Не одного меня веселит сохранившаяся надпись над дверцей лифта в Доме радио: «Вход в галошах запрещен». Последний раз сюда входили в галошах во времена Зощенко. Забавен не только анахронизм, даже в самой дискриминации по признаку наличия галош есть что-то комичное. С галошами так всегда происходило. Даже в одной потребности галош всегда было что-то юмористическое. Почему крокодилы в сказке Чуковского питаются галошами? Потому что само название продукта указывает на его иноземное происхождение. Не знаю, задумывался ли об этом Чуковский, но то, что мы называем галошами, изобрели именно на родине южноамериканских крокодилов – это там индейцы получали непромокаемые пленки на ногах путем опускания ног в смолу каучукового дерева, что и было подсмотрено конквистадорами. Крокодил Чуковского и его детишки едят родное. А стали бы они есть галоши, если бы те назывались мокроступами? В мокроступах они бы отказались признать свое. Они бы не стали есть мокроступы, также как не стали бы есть бескозырки, ушанки, ватники, тулупы, валенки… Это не их.

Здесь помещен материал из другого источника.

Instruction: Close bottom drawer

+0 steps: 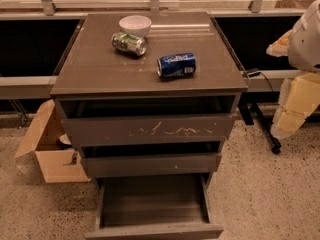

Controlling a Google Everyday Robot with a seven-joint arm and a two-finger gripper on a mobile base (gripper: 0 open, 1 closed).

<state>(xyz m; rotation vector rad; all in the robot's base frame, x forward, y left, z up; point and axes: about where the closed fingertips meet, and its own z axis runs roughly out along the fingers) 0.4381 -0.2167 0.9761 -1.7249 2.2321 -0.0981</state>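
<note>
The bottom drawer [152,201] of the grey-brown cabinet [90,74] is pulled far out toward me. Its flat grey tray is bare and its plain front panel [155,231] sits at the bottom edge of the view. Above it are a middle drawer [150,164] and a taller top drawer with white scratch marks [150,130], both slightly out. My arm [305,34] hangs at the right edge. Its cream lower end, the gripper [287,120], is to the right of the cabinet at top-drawer height and well apart from the bottom drawer.
On the cabinet top stand a white bowl [135,24], a green can [129,43] and a blue can [176,65], both cans on their sides. An open cardboard box [47,151] sits on the floor at the left. A black wheeled leg [262,126] stands at the right.
</note>
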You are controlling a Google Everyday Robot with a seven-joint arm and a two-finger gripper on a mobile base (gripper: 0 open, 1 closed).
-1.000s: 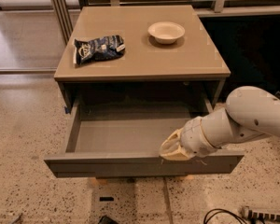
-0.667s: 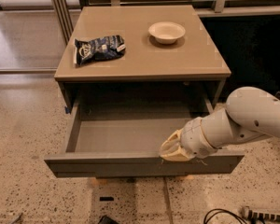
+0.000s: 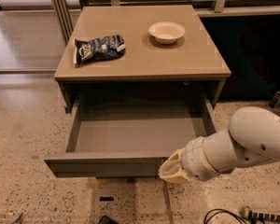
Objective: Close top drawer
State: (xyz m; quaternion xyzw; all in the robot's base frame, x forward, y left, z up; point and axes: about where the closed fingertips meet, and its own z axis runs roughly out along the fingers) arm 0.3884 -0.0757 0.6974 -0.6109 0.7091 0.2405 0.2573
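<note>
The top drawer (image 3: 130, 134) is pulled far out of the grey-brown cabinet and is empty inside. Its flat front (image 3: 98, 164) faces the camera at the bottom. My gripper (image 3: 170, 171) sits at the right part of the drawer front, against its top edge. The white arm (image 3: 252, 143) reaches in from the right and hides the front's right end.
On the cabinet top (image 3: 144, 55) lie a dark blue chip bag (image 3: 99, 49) at the left and a white bowl (image 3: 166, 31) at the back right. Speckled floor surrounds the cabinet. A cable (image 3: 219, 216) lies on the floor at the bottom right.
</note>
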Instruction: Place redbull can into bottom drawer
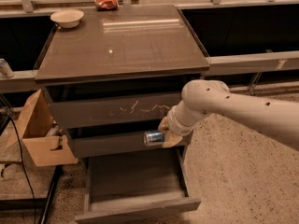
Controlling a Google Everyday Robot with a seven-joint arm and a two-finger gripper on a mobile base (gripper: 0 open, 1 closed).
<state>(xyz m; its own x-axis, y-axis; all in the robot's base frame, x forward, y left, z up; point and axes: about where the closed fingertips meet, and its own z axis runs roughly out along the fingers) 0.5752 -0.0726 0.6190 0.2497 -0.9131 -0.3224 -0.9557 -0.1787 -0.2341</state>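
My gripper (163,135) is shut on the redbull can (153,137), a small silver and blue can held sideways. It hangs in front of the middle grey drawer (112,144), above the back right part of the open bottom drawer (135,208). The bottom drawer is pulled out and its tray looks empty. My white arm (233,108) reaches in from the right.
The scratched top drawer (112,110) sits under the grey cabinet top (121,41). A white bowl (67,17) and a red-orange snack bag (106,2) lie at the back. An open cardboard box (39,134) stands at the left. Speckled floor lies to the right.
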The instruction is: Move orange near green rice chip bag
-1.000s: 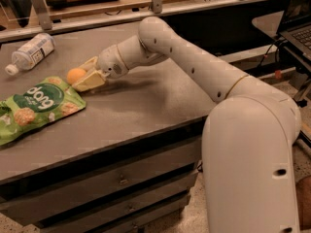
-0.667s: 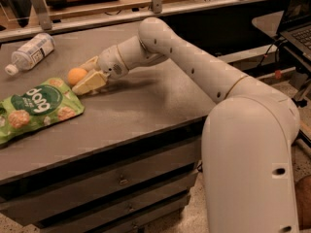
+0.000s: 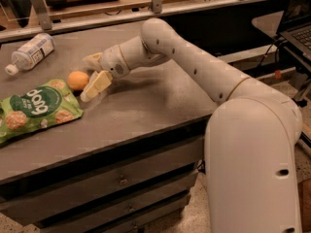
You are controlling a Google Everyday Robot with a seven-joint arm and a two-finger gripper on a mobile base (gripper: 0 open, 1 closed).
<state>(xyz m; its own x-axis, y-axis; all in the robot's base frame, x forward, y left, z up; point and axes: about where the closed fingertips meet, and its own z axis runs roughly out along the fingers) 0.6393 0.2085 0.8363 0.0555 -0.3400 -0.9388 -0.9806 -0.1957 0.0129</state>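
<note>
- Camera view, the layout: the grey table (image 3: 146,106) carries the green rice chip bag (image 3: 36,108) lying flat at its 9 o'clock edge. A clear plastic bottle (image 3: 30,52) lies on its side toward the 11 o'clock corner, well apart from the rest.
- Camera view, the task's thing: the orange (image 3: 77,80) sits on the tabletop at about 1 o'clock from the bag. It is just beside the bag's upper right corner and looks close to touching it.
- Camera view, the arm: the gripper (image 3: 87,78) reaches in low from 3 o'clock of the orange. Its fingers stand apart. The far finger is clear of the fruit at its 1 o'clock, and the near finger (image 3: 97,84) lies along its 4 o'clock side and seems to touch it. Nothing is clamped.
- Step in hand, as I judge it: the orange already rests near the bag, so what remains is to let go cleanly and back away.
- Doing it well:
  - Keep the fingers wide and lift a little before retreating.
  - Draw back toward 3 o'clock along the line of the fingers, not sideways.
- The risk: a round fruit rolls easily, and a brush from the near finger could send it toward 12 o'clock, away from the bag.
</note>
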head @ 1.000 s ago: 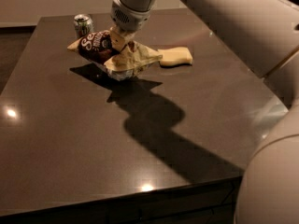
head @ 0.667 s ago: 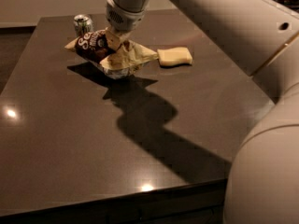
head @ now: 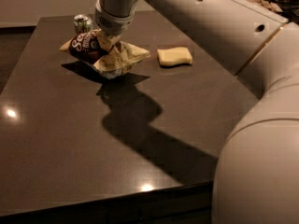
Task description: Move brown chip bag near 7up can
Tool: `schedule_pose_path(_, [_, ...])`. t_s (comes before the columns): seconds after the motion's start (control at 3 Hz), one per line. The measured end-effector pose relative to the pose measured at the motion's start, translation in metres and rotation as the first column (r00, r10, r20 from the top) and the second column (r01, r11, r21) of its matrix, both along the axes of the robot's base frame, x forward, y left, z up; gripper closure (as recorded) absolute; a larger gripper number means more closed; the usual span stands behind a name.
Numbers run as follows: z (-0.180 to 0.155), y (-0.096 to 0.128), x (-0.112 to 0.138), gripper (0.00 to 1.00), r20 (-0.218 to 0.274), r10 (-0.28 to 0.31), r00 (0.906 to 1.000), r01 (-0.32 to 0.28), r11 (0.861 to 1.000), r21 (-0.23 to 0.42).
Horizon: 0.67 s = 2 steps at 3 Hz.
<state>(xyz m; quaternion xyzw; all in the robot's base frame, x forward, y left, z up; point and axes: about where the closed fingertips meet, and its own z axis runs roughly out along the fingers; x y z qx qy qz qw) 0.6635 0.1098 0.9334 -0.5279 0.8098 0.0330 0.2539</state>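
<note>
We note the hand (head: 106, 40) at the far left of the counter (head: 70, 139), coming down from above and closed on the top fold of the bag (head: 114, 59). Its tips are sunk into the crumpled foil, so we see little of them.

Bag: crinkly, creased film, cream-yellow on its right half, with a dark brown panel bearing white script on its left. It is pinched into a rough wedge with pointed corners sticking out left and right. A dark shadow lies beneath and just nearer than it, which suggests it is held slightly off the surface. We cannot tell whether its lowest edge touches the counter.

Can (head: 82, 23): small cylinder with a shiny silver top and a green label, upright, just behind the bag's left part. Its lower body is hidden by the bag. We cannot tell whether the two touch.

Block (head: 174, 56): pale yellow, soft-looking, rounded rectangle, lying flat to the right of the bag and apart from it.

Counter: smooth, dark brown, glossy, with two bright glints on its near half.

Arm (head: 187, 13): matte off-white shell running from the hand to the right, bulking large at the near right and covering that corner of the counter. Its shadow stretches from the bag to the near edge.
</note>
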Motion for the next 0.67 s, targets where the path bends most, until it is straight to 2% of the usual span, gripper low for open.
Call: schedule_pose_path(0.67, [-0.0113,0.0088,0.0067,0.12,0.000,0.020,0.9998,-0.020,1.000,-0.019])
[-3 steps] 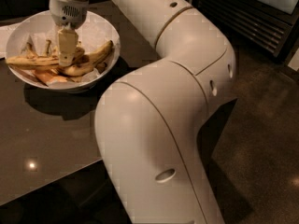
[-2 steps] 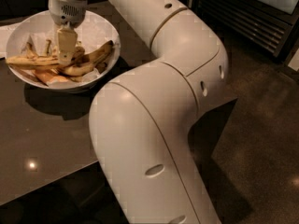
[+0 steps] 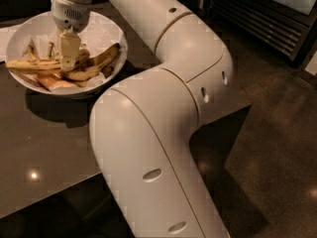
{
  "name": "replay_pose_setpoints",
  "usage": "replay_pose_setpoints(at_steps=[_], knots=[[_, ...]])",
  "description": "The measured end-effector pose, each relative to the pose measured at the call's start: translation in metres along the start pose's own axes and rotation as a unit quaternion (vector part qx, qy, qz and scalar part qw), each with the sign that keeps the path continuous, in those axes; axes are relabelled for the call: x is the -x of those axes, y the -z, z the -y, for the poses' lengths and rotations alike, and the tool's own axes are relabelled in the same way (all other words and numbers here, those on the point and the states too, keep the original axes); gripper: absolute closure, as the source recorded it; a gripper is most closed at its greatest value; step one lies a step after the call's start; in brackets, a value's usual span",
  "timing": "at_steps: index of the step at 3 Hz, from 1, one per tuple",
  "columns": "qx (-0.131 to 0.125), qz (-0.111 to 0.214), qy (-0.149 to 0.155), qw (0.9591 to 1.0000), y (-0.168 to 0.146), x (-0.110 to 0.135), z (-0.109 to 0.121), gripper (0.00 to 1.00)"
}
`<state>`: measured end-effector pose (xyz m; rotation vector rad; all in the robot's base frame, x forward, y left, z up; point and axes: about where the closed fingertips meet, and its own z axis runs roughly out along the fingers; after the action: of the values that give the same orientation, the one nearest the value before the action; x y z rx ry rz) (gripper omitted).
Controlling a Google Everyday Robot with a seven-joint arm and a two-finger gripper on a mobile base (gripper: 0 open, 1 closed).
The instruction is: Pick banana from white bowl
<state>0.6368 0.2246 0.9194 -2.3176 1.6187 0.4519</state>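
Observation:
The white bowl (image 3: 111, 33) stands on the dark table at the top left, lined with crumpled white paper. Several browned yellow bananas (image 3: 94, 66) lie in it, one long one (image 3: 29, 65) across the left side. My gripper (image 3: 69, 57) reaches straight down into the middle of the bowl from the white wrist (image 3: 72, 11), its tip down among the bananas. The tip hides the spot where it meets the fruit.
My big white arm (image 3: 163, 113) fills the middle of the view, over the table's right edge. The dark glossy table (image 3: 44, 152) runs to the lower left. The dark floor (image 3: 277, 148) lies to the right, with a black slatted cabinet (image 3: 267, 19) at the top right.
The arm's elbow has shifted a little to the left. The gripper stays at the same place in the bowl, and the bananas have not moved.

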Motion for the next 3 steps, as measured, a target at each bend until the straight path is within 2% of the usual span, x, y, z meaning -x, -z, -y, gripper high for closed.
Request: replay_pose_setpoints(at_steps=[2, 3], knots=[[0.016, 0.011, -0.014, 0.9997, -0.0121, -0.0056, -0.0014, 0.4], [0.014, 0.007, -0.013, 0.9998, -0.014, -0.0077, -0.002, 0.58]])
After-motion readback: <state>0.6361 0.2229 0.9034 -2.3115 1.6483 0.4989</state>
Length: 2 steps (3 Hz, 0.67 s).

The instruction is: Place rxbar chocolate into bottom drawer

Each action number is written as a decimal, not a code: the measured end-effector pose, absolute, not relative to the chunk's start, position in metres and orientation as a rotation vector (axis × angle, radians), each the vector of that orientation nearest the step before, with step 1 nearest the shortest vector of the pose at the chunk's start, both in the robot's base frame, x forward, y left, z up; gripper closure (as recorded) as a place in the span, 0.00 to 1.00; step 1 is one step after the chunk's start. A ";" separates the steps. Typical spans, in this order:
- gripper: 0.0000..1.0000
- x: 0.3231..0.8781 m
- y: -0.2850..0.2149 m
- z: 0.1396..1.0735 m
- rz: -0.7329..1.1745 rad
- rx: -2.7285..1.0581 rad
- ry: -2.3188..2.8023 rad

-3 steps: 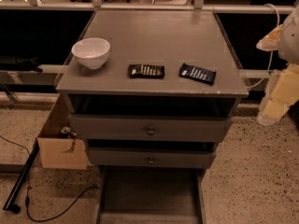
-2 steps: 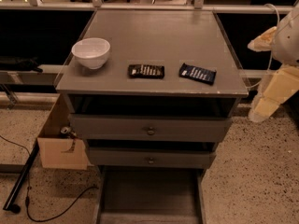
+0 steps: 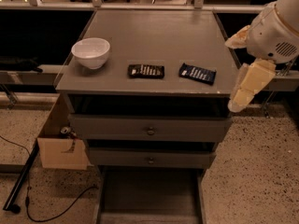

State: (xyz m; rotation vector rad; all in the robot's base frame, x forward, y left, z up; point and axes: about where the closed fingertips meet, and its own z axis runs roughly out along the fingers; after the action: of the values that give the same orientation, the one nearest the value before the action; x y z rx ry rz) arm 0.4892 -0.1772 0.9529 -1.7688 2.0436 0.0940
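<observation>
Ideally, the gripper (image 3: 243,90), beside the cabinet (image 3: 149,130), state indeterminable, descends squarely onto the rxbar chocolate (image 3: 146,71), not the navy bar (image 3: 197,73).

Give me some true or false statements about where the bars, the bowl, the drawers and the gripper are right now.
1. The rxbar chocolate lies on the cabinet top, between the white bowl and the navy blue bar. True.
2. The bottom drawer is shut. False: it is pulled out.
3. The gripper is on the rxbar chocolate. False: it hangs off the cabinet's right edge, apart from both bars.
4. A cardboard box stands on the floor left of the cabinet. True.
5. The white bowl sits inside the bottom drawer. False: it is on the cabinet top, near the left edge.
</observation>
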 end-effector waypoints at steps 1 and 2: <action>0.00 0.511 -0.162 0.948 0.074 -1.713 2.031; 0.00 0.550 -0.143 0.942 0.062 -1.673 2.029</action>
State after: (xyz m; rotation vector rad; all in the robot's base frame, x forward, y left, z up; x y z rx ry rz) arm 0.5503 -0.1427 0.9423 -1.6732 2.0286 0.0621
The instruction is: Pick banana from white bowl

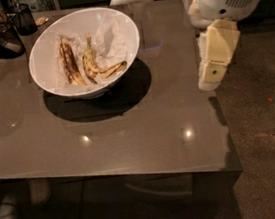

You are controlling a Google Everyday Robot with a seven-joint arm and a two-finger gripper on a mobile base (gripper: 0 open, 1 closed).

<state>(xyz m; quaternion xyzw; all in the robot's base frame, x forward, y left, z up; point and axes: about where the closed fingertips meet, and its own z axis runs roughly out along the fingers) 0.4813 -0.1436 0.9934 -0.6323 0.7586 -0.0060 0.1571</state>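
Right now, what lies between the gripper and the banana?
In the camera view, only bare table, then the white bowl rim and its crumpled paper before the banana; the gripper hangs at the table's right edge.

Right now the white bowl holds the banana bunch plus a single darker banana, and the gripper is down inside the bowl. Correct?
Not quite. The camera view shows the gripper by the right edge of the table, well apart from the white bowl. The banana bunch and the single darker banana do lie in the bowl.
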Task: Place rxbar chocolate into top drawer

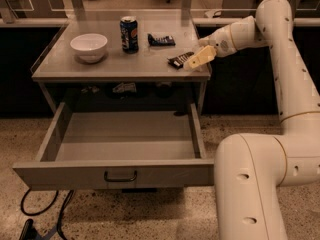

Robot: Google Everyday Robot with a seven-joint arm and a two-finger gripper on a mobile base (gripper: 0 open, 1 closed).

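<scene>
The rxbar chocolate (179, 60) is a small dark bar with white lettering, lying on the grey table top (100, 66) near its front right corner. My gripper (199, 58) is at the bar's right end, touching or just over it, reaching in from the right. Whether it holds the bar does not show. The top drawer (75, 173) below the table top is pulled wide open toward the camera. Its inside is bare and its black handle (120, 176) is at the centre of the front panel.
A white bowl (89, 46) stands at the table's left, a blue soda can (129, 34) in the middle, and a dark bluish packet (161, 39) behind the bar. My own white base (260, 184) stands right of the drawer. Black cables (45, 214) lie on the floor.
</scene>
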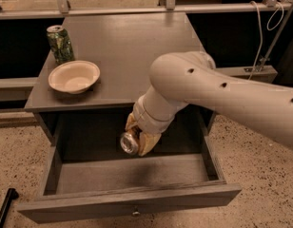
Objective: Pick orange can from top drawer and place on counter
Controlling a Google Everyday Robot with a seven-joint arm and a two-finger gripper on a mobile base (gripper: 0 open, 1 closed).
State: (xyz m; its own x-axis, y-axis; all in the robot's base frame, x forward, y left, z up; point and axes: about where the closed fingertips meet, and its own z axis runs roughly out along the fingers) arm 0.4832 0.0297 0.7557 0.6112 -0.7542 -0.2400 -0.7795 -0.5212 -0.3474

Кстати, о валенках. Исчезнув из городского быта, галоши нужны еще там, где носят валенки. Но если вслушаться в слова «галоши на валенках», – это же и есть лучший пример смеси французского и нижегородского. Хорошо, мы, положим, привыкли, но адмирала Шишкова, когда-то изобретшего слово «мокроступы», эти «валенки в галошах» могли коробить без дураков.
Вот, говорят, «мокроступы» – смешное слово. И чем же слово «мокроступы» смешнее слова «вертолет»? Против «вертолета» мы, кажется, ничего не имеем. Нет, это как раз слово «галоши» смешное… и несолидное.
Предрекаю: слово «мокроступы» переживет слово «галоши». Слово «галоши» будет забываться по мере исчезновения галош. Каждый ли знает, что такое «гамаши»? А когда-то знал каждый. Вот и «галоши» забудутся. Не будет галош, и никому в голову не придет назвать что-нибудь галошами. А «мокроступы» – емкое, звучное слово. Даже бравое, хочется сказать (даром что изобрел адмирал). Жизнеутверждающее. Волевое. Идущий вперед и не смотрящий под ноги да услышит все коннотации. Освящено оно исторической памятью, а то, что память эта дурная – дело десятое. Уже сегодня это слово можно использовать как бренд. И не обязательно какой-нибудь там разновидности резиновой обуви. Да хоть обуви всей! Да и не только обуви!.. Вот увидите, появится литературный журнал «Мокроступ», сайт mokrostооp!.. Такие имена на дороге не валяются.
Что касается обуви, представим себе, новая сеть обувных магазинов решила назвать себя «Мокроступом» (почему бы и нет – ведь есть же «Буквоед»?..). Несколько дней рекламы по ящику – и мы будем произносить «мокроступы» абсолютно нейтрально, без всякой иронии. Войдешь в «Мокроступ» – навстречу продавец-консультант: «Добрый день! Новая коллекция осенних мокроступов». – «Эти мокроступы китайские?» – «Нет, это испанские мокроступы». – «Разрешите примерить».
ОТКОПАННЫЕ И ОПРОКИНУТЫЕ
Это один из многих – бетонный, типовой, а точнее сказать, принадлежащий к типу «с трубкой в правой руке». Левую руку он запустил в карман брюк, как бы приглашая к ответной непринужденности. Почему-то окрестности Гатчины населяли Сталины именно этого образца. Один, говорят, украшал Батово, сердце набоковской ойкумены, – стало быть, как раз в те самые годы, когда Набоков писал «Другие берега», вспоминая ландшафт своего блаженного детства.
И вдруг этот: он нашел себя в поселке Вырица – на том же берегу Оредежи – где-то в начале нулевых. На самом деле нашел его местный предприниматель, но где откопал, знать никому не дано. Из числа себе подобных этот Сталин, по-видимому, единственно уцелевший.
Либеральная общественность, как это ни покажется странным, к появлению бетонного Сталина в поселке Вырица отнеслась довольно снисходительно, почти благосклонно. И дело вовсе не в том, что новонайденный был установлен на частной территории (а частную собственность надлежит уважать), владелец земельного участка как раз обеспечил к памятнику открытый доступ, – дело в том, что сам памятник, перенесший любительскую реставрацию, выглядел, на трезвый взгляд, как-то уж слишком экстравагантно. Он был покрашен – в сочные кричащие цвета. Преимущественно в зеленый (цвет мундира). На лице лежал (и лежит) насыщенный грим. Усы, волосы и зрачки глаз его – аспидно-черные. Лично мне он напомнил статую индийского божества вроде тех, что я видел в ашрамах священного города Ришикеш – одним словом, от нашей традиции очень далекое.